In Bioshock, you start out knowing nothing about your character or the game itself except for a brief cinema of a plane crashing. Soon, you find yourself floating in the ocean among burning debris. You don’t know why you are there or even what you look like, as you are in a first-person viewing mode. As you swim to a nearby lighthouse, you soon trigger a longer cinematic sequence that has you traveling to an underwater city called Rapture that seems to have recently fallen apart. You are befriended via radio by a mysterious stranger calling himself Atlas, and you start to explore the ruins of this bizarre underworld.
Soon you are fending off bizarre mutant/humanoid creatures with whatever weapons happen to be lying around. In order for the game (and story) to progress, you must inject yourself with a gene-altering, bioengineered cocktail which allows you superhuman powers. Now, with the ability to use “plasmids” to fight off the mutants, you can better explore the dangerous surroundings.
Plasmids allow you limited control over fire, electricity and other energies, and its power has some sinister implications. You learn more about this power by picking up tape-recorded messages strewn throughout the game, which also allows you get the backstory of the once-proud city bit by bit. This clever narrative device depends on your curiosity and patience in exploring Rapture thoroughly in order to find all or as many of the messages you can.
Backtracking may be required, and unlike a movie or television show, story progress is suspended while you do so. If you haven’t fulfilled certain objectives for the part of the city you are in (such as finding all of the pieces for a special diving suit), you are stuck, and accomplishing your allotted tasks before you can move on can be tedious. Eventually, more cinematic sequences trigger when you are able to progress. All the while you are collecting new plasmids and using them against your mutant enemies, reprogramming security robots to get into guarded areas and solving puzzles to proceed through the mission.

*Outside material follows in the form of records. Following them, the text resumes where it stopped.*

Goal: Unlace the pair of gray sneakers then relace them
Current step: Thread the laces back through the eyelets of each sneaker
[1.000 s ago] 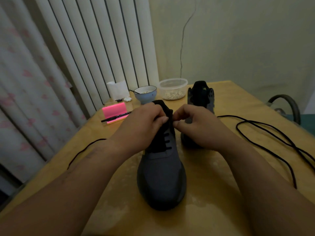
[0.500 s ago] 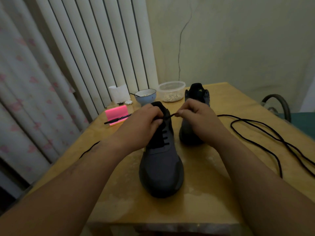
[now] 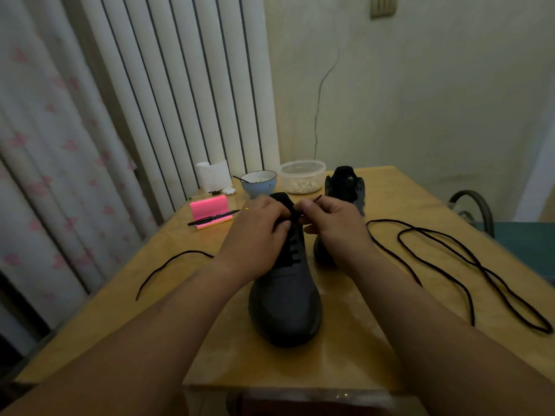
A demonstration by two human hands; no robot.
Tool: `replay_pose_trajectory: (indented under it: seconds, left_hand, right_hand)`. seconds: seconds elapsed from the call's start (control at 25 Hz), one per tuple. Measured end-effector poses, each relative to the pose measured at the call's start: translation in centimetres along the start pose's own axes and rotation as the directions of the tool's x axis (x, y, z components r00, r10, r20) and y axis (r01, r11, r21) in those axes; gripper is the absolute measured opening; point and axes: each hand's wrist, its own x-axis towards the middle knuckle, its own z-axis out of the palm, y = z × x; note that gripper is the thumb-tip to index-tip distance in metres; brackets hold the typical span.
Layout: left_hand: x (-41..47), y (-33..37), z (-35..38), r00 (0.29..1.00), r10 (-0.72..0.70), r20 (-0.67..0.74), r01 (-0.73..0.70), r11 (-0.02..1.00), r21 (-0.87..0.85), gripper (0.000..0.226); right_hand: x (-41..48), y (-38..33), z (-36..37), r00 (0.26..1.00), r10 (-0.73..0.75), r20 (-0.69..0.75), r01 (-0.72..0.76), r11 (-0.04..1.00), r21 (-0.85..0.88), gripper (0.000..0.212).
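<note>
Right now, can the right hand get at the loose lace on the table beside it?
Probably yes: the loose lace lies bare on the table right of the right hand, nothing between. That hand pinches a lace end over the sneaker, so release first.

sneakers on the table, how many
2. The near sneaker stands in front, toe toward the camera; the far sneaker stands behind it, right of the plastic container, partly hidden by the right hand.

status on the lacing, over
Left hand grips near sneaker at its top eyelets, right hand pinches lace end. Lower rows laced. Spare lace loose on table; nothing blocking.
</note>
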Motion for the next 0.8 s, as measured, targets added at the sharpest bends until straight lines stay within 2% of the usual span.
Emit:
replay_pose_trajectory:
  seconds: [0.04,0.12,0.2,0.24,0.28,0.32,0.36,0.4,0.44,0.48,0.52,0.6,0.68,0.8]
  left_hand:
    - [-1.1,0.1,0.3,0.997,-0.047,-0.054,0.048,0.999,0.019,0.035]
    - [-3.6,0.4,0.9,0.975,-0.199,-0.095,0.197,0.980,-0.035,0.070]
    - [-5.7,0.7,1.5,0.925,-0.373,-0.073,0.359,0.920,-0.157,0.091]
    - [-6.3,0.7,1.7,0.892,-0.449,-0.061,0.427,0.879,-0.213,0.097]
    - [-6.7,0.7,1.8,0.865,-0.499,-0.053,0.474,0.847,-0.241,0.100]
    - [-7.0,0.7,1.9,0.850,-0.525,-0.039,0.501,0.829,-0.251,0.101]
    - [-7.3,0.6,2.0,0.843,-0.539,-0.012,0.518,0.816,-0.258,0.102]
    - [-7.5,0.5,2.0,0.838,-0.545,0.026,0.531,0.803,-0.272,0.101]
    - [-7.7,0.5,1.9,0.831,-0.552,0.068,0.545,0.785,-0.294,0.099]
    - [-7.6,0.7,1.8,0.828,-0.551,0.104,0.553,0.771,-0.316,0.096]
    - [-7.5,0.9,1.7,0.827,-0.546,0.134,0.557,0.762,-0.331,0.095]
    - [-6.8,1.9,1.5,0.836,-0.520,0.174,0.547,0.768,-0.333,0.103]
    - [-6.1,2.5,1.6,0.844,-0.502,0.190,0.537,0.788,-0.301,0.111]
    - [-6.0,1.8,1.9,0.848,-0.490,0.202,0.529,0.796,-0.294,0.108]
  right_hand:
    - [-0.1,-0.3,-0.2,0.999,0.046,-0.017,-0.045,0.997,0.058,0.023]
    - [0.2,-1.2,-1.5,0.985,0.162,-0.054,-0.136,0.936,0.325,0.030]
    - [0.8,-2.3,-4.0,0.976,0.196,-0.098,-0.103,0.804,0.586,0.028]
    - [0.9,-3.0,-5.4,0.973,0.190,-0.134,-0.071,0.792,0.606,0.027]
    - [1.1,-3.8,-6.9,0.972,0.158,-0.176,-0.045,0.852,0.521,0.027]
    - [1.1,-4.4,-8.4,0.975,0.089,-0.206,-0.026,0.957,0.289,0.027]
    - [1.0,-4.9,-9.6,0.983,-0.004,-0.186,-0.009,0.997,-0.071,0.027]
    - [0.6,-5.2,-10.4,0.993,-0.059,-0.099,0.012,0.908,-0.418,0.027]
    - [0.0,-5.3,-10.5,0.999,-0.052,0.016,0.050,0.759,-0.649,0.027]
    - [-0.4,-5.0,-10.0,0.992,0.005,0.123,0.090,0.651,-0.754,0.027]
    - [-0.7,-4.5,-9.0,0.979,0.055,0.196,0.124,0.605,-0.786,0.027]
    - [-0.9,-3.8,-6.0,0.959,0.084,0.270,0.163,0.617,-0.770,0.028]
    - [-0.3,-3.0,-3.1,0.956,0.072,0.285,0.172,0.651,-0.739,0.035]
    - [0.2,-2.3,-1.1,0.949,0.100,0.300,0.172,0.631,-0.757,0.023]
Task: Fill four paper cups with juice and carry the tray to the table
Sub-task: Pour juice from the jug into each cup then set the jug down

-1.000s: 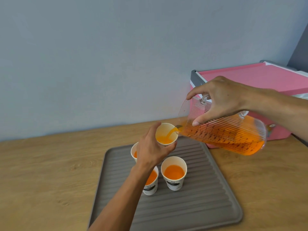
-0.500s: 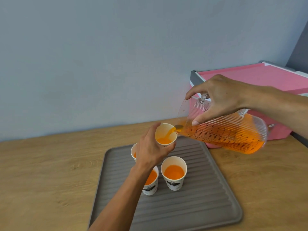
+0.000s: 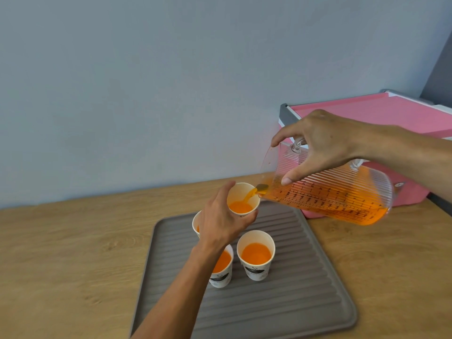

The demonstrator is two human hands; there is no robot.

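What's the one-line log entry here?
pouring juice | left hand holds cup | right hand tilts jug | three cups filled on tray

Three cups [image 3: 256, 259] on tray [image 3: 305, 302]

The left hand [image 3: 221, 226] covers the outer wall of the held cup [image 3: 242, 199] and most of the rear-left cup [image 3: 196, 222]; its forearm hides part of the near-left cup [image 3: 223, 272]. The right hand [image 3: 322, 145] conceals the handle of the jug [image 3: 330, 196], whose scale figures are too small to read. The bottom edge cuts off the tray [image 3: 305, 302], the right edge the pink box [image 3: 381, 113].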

You’re actually offered very few choices in the direction of the story, as BioShock steers you towards one of two possible endings. One notable option you’re given is whether or not you will “harvest” genetically-altered little girls for your benefit, or set them free--as free as they can be in this environment, anyway. This choice will actually affect which ending you see, assuming you play all the way through. Storyline-based gaming often emphasizes how your actions create your own ending, and this quality often offers a huge payoff for players.
True, with these games and other first-person shooters, the primary mechanism for advancement is still just killing the bad guys. So if you have an aversion to violence, video games may not be for you. But even novices willing to give a game a try can choose their own difficulty level and progress at their own pace. And your reward: an experience that will rival or even exceed your favorite sci-fi TV shows in terms of artistic design and direction, immersion, action and drama; a cinematic set-up followed by pulse-pounding, action-packed battle sequences, then perhaps some plot twists, more action, then finally the denouement. Since a game of this type can take anywhere from 10 to over 50 hours to finish (depending on your skill level), it offers many more hours of entertainment and immersion than your average movie, and more than equals the time you spend going through a season’s worth of TV on DVD.